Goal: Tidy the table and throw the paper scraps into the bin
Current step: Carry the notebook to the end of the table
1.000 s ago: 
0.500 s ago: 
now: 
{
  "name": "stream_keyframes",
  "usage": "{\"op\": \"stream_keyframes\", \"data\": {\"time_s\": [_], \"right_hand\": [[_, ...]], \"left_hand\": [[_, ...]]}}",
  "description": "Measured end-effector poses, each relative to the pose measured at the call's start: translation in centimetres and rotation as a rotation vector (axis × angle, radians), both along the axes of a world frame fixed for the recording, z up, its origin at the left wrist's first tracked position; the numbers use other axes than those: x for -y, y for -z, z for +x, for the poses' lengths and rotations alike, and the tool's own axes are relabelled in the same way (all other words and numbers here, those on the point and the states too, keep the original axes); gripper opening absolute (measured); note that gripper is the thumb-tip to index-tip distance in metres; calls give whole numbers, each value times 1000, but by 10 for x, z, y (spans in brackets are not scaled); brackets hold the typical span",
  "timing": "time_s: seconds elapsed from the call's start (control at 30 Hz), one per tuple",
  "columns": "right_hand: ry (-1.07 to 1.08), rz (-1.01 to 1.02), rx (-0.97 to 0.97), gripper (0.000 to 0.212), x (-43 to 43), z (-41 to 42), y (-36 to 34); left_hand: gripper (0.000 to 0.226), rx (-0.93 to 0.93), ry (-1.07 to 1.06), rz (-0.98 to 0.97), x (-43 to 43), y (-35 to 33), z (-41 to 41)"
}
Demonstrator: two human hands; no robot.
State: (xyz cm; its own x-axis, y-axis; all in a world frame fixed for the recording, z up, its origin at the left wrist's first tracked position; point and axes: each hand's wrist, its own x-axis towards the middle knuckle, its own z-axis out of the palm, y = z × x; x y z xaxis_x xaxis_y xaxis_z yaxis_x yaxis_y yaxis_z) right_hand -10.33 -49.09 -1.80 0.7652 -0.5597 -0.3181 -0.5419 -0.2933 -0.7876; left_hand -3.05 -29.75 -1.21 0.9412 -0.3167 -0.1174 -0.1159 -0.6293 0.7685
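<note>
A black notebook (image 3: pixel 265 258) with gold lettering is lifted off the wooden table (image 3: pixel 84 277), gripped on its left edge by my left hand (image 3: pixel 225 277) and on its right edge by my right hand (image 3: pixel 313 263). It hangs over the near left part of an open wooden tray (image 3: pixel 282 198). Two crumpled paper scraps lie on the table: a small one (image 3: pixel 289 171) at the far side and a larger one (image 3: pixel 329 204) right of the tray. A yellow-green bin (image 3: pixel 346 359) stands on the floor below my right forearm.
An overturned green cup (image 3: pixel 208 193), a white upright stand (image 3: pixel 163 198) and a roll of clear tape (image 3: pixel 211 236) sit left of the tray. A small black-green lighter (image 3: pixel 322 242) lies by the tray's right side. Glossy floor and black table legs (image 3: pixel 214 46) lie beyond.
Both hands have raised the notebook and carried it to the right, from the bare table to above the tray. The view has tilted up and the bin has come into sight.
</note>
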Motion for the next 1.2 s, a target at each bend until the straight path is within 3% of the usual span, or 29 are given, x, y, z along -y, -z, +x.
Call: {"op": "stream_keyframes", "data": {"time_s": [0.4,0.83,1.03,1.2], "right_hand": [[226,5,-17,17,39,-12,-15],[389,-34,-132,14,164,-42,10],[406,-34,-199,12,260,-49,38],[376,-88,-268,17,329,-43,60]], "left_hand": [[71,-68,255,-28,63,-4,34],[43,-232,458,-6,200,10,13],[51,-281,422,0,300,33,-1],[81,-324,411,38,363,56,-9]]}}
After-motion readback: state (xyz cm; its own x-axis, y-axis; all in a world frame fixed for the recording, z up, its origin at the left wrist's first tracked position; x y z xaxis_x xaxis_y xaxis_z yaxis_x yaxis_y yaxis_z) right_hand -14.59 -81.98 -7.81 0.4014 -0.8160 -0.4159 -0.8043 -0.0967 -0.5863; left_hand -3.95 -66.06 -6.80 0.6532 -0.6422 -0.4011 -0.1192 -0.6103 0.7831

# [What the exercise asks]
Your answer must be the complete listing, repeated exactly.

# [Response box]
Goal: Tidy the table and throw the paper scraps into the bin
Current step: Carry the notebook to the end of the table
1.000 s ago: 
0.500 s ago: 
now: 
{
  "name": "stream_keyframes",
  "usage": "{\"op\": \"stream_keyframes\", \"data\": {\"time_s\": [_], \"right_hand\": [[_, ...]], \"left_hand\": [[_, ...]]}}",
  "description": "Measured end-effector poses, each relative to the pose measured at the call's start: translation in centimetres and rotation as a rotation vector (axis × angle, radians), both along the axes of a world frame fixed for the recording, z up, its origin at the left wrist's first tracked position; the numbers use other axes than those: x for -y, y for -z, z for +x, for the poses' lengths and rotations alike, and the tool's own axes are relabelled in the same way (all other words and numbers here, those on the point and the states too, keep the original axes); gripper opening absolute (measured); note that gripper is the thumb-tip to index-tip distance in metres; calls give whole numbers, each value times 1000, but by 10 for x, z, y (spans in brackets are not scaled); brackets hold the typical span",
  "timing": "time_s: seconds elapsed from the call's start (control at 30 Hz), one per tuple",
  "columns": "right_hand: ry (-1.07 to 1.08), rz (-1.01 to 1.02), rx (-0.97 to 0.97), gripper (0.000 to 0.212), x (-43 to 43), z (-41 to 42), y (-36 to 34); left_hand: gripper (0.000 to 0.226), rx (-0.93 to 0.93), ry (-1.07 to 1.06), rz (-0.98 to 0.97), x (-43 to 43), y (-35 to 33), z (-41 to 41)"
}
Demonstrator: two human hands; no robot.
State: (xyz cm; its own x-axis, y-axis; all in a world frame fixed for the recording, z up, its origin at the left wrist's first tracked position; point and axes: each hand's wrist, its own x-axis towards the middle knuckle, its own z-axis out of the palm, y = z × x; x y z xaxis_x xaxis_y xaxis_z yaxis_x yaxis_y yaxis_z) right_hand -10.33 -49.09 -1.80 0.7652 -0.5597 -0.3181 -0.5419 -0.2933 -0.7876; left_hand -3.05 -29.75 -1.21 0.9412 -0.3167 -0.1174 -0.1159 -0.6293 0.7685
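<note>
A black notebook (image 3: pixel 265 258) with gold lettering is lifted off the wooden table (image 3: pixel 84 277), gripped on its left edge by my left hand (image 3: pixel 225 277) and on its right edge by my right hand (image 3: pixel 313 263). It hangs over the near left part of an open wooden tray (image 3: pixel 282 198). Two crumpled paper scraps lie on the table: a small one (image 3: pixel 289 171) at the far side and a larger one (image 3: pixel 329 204) right of the tray. A yellow-green bin (image 3: pixel 346 359) stands on the floor below my right forearm.
An overturned green cup (image 3: pixel 208 193), a white upright stand (image 3: pixel 163 198) and a roll of clear tape (image 3: pixel 211 236) sit left of the tray. A small black-green lighter (image 3: pixel 322 242) lies by the tray's right side. Glossy floor and black table legs (image 3: pixel 214 46) lie beyond.
Both hands have raised the notebook and carried it to the right, from the bare table to above the tray. The view has tilted up and the bin has come into sight.
</note>
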Motion for the next 1.2 s, a target at each bend until the straight path is within 3% of the usual span, or 29 are given, x, y, z along -y, -z, +x.
Call: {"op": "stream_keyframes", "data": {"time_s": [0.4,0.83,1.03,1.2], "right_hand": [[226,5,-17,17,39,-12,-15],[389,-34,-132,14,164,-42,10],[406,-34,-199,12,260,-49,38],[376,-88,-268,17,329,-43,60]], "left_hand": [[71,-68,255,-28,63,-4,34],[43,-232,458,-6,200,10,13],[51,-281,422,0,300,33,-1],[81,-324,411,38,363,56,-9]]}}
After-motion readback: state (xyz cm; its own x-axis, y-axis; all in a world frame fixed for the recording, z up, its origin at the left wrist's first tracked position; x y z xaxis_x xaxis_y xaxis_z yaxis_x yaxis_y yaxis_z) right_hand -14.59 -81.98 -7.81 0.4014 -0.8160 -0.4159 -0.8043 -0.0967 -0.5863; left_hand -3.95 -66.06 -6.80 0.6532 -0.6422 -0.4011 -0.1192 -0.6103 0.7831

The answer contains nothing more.